WHAT THIS TASK INVOLVES - An exact copy of the data below is required; return it in full.

MATERIAL FOR THE TASK -
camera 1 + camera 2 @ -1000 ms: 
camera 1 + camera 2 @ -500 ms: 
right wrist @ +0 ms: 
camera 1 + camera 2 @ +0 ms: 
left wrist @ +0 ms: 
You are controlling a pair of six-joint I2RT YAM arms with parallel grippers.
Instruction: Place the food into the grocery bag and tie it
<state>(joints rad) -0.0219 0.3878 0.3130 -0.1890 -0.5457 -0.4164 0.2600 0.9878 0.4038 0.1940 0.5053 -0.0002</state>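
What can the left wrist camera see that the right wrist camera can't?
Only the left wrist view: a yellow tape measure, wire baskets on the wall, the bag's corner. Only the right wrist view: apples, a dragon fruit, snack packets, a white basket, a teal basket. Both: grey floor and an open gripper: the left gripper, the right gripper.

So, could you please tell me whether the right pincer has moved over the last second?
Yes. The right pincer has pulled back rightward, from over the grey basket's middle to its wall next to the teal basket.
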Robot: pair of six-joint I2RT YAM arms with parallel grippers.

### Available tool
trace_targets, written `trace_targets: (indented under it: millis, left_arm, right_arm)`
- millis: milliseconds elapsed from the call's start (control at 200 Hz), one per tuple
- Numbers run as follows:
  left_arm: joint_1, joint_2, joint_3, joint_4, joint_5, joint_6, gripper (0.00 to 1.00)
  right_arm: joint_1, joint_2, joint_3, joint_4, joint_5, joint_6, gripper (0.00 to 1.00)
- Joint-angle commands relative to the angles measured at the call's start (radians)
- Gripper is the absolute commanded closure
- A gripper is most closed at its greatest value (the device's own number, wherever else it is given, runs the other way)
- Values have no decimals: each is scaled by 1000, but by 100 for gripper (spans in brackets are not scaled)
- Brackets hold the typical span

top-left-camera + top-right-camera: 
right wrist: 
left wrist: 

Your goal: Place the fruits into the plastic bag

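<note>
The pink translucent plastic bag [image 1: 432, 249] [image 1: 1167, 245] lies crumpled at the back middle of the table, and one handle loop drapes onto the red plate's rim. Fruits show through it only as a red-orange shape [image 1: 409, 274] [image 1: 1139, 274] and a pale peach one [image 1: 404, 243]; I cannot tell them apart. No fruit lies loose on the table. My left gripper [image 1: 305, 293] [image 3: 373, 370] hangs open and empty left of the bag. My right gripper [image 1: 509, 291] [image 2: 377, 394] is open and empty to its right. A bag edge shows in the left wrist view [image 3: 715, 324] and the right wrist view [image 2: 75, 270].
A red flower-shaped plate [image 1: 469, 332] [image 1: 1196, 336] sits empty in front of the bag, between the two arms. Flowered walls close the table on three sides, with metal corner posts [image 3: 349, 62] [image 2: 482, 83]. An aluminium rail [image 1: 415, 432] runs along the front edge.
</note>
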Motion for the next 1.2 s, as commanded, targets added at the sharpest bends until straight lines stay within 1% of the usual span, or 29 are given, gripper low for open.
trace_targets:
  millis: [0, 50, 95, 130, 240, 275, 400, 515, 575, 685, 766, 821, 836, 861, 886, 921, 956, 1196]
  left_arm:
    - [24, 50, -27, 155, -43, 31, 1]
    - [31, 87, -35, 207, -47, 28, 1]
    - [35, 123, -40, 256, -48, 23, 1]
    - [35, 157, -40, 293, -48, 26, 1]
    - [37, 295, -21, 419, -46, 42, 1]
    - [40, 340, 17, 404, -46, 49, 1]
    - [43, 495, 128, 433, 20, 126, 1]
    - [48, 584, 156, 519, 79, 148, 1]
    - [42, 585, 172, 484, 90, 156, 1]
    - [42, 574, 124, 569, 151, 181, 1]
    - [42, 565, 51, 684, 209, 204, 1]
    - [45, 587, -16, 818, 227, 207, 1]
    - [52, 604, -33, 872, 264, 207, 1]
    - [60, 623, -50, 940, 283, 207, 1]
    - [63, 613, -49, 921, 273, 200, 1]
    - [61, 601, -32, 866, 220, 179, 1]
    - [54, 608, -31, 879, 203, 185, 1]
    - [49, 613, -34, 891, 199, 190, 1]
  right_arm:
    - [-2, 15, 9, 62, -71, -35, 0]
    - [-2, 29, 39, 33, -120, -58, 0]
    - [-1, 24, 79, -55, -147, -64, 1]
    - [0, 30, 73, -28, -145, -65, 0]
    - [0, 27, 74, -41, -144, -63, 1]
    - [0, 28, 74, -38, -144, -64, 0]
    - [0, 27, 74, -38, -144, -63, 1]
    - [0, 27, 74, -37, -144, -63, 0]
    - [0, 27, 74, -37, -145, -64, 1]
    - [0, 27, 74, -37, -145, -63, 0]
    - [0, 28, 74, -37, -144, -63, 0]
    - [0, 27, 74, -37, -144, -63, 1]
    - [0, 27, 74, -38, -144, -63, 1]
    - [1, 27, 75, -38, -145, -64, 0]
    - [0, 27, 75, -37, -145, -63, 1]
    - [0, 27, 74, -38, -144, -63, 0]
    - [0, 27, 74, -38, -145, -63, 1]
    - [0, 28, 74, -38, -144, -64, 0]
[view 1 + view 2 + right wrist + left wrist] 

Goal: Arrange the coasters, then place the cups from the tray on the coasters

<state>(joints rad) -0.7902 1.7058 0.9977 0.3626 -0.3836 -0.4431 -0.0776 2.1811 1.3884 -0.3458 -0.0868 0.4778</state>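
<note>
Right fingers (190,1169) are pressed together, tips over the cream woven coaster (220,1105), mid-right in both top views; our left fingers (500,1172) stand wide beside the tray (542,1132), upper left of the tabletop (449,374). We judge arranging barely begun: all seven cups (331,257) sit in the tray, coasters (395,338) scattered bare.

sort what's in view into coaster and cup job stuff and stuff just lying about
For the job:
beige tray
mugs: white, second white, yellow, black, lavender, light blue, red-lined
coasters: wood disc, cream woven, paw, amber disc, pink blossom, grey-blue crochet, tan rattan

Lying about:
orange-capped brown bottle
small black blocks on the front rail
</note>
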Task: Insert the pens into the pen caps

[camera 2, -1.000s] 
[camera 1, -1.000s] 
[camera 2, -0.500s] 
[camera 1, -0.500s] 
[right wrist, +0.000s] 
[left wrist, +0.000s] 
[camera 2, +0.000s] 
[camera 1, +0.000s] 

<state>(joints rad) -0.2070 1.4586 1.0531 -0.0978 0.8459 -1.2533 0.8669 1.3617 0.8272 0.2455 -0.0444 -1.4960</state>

OUTPUT OF THE EXERCISE -
camera 1 + camera 2 @ -1000 ms: 
camera 1 + camera 2 @ -500 ms: 
right wrist @ +0 ms: 
camera 1 + camera 2 @ +0 ms: 
left wrist @ +0 ms: 
You are controlling a pair of six-joint I2RT YAM arms with parallel grippers.
Instruction: Place the food into the grocery bag and tie it
<state>(joints rad) -0.0219 0.3878 0.3130 -0.1890 -0.5457 -0.4164 0.2600 0.9878 0.4038 0.1940 0.5053 -0.0002</state>
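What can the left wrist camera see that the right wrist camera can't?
Only the left wrist view: a yellow tape measure, wire baskets on the wall, the bag's corner. Only the right wrist view: apples, a dragon fruit, snack packets, a white basket, a teal basket. Both: grey floor and an open gripper: the left gripper, the right gripper.

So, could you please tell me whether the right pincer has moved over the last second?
Yes. The right pincer has pulled back rightward, from over the grey basket's middle to its wall next to the teal basket.
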Robot: pair of six-joint I2RT YAM arms with parallel grippers.

### Available tool
trace_targets, written `trace_targets: (indented under it: millis, left_arm, right_arm)`
- millis: milliseconds elapsed from the call's start (control at 200 Hz), one per tuple
- Numbers run as follows:
  left_arm: joint_1, joint_2, joint_3, joint_4, joint_5, joint_6, gripper (0.00 to 1.00)
  right_arm: joint_1, joint_2, joint_3, joint_4, joint_5, joint_6, gripper (0.00 to 1.00)
- Joint-angle commands relative to the angles measured at the call's start (radians)
- Gripper is the absolute commanded closure
- A gripper is most closed at its greatest value (the device's own number, wherever else it is given, runs the other way)
- Values have no decimals: each is scaled by 1000, but by 100 for gripper (spans in brackets are not scaled)
- Brackets hold the typical span

top-left-camera + top-right-camera: 
right wrist: 
left wrist: 

Your goal: Place the fruits into the plastic bag

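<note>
The pink translucent plastic bag [image 1: 432, 249] [image 1: 1167, 245] lies crumpled at the back middle of the table, and one handle loop drapes onto the red plate's rim. Fruits show through it only as a red-orange shape [image 1: 409, 274] [image 1: 1139, 274] and a pale peach one [image 1: 404, 243]; I cannot tell them apart. No fruit lies loose on the table. My left gripper [image 1: 305, 293] [image 3: 373, 370] hangs open and empty left of the bag. My right gripper [image 1: 509, 291] [image 2: 377, 394] is open and empty to its right. A bag edge shows in the left wrist view [image 3: 715, 324] and the right wrist view [image 2: 75, 270].
A red flower-shaped plate [image 1: 469, 332] [image 1: 1196, 336] sits empty in front of the bag, between the two arms. Flowered walls close the table on three sides, with metal corner posts [image 3: 349, 62] [image 2: 482, 83]. An aluminium rail [image 1: 415, 432] runs along the front edge.
</note>
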Motion for the next 1.2 s, as commanded, targets added at the sharpest bends until straight lines stay within 1% of the usual span, or 29 are given, gripper low for open.
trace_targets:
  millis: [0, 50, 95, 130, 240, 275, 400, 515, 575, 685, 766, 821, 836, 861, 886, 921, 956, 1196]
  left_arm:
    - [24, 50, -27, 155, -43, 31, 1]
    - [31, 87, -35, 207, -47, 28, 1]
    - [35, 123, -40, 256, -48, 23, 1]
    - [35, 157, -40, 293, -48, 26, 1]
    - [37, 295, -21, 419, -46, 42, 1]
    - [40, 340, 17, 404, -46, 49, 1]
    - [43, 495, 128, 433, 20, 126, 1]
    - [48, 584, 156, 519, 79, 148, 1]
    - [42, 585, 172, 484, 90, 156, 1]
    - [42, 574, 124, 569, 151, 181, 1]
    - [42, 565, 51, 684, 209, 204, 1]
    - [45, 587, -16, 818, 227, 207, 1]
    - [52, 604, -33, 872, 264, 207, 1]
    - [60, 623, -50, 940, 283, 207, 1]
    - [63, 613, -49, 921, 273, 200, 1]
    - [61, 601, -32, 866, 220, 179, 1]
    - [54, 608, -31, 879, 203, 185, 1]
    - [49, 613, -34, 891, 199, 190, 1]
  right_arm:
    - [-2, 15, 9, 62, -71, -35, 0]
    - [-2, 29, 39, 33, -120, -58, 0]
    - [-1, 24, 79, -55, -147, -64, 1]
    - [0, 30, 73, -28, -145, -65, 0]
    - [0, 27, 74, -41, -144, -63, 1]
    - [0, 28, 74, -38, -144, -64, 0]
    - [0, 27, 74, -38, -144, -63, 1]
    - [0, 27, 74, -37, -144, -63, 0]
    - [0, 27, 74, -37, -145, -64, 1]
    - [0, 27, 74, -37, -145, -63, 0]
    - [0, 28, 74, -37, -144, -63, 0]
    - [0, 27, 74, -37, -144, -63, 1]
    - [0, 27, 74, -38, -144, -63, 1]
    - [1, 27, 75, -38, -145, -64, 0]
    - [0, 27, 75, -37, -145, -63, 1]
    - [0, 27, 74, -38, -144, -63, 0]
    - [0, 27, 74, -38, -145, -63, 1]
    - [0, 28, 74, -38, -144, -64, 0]
[view 1 + view 2 + right wrist + left wrist] 

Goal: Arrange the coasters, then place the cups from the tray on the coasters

<state>(joints rad) -0.7902 1.7058 0.9977 0.3626 -0.3836 -0.4431 -0.0776 2.1811 1.3884 -0.3458 -0.0868 0.4778</state>
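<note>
Right fingers (190,1169) are pressed together, tips over the cream woven coaster (220,1105), mid-right in both top views; our left fingers (500,1172) stand wide beside the tray (542,1132), upper left of the tabletop (449,374). We judge arranging barely begun: all seven cups (331,257) sit in the tray, coasters (395,338) scattered bare.

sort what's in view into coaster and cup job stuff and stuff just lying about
For the job:
beige tray
mugs: white, second white, yellow, black, lavender, light blue, red-lined
coasters: wood disc, cream woven, paw, amber disc, pink blossom, grey-blue crochet, tan rattan

Lying about:
orange-capped brown bottle
small black blocks on the front rail
</note>
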Task: Insert the pens into the pen caps

[camera 2, -1.000s] 
[camera 1, -1.000s] 
[camera 2, -0.500s] 
[camera 1, -0.500s] 
[right wrist, +0.000s] 
[left wrist, +0.000s] 
[camera 2, +0.000s] 
[camera 1, +0.000s] 

<state>(joints rad) -0.2070 1.4586 1.0531 -0.0978 0.8459 -1.2533 0.8669 1.3617 0.8272 0.2455 -0.0444 -1.4960</state>

The answer has now been finished.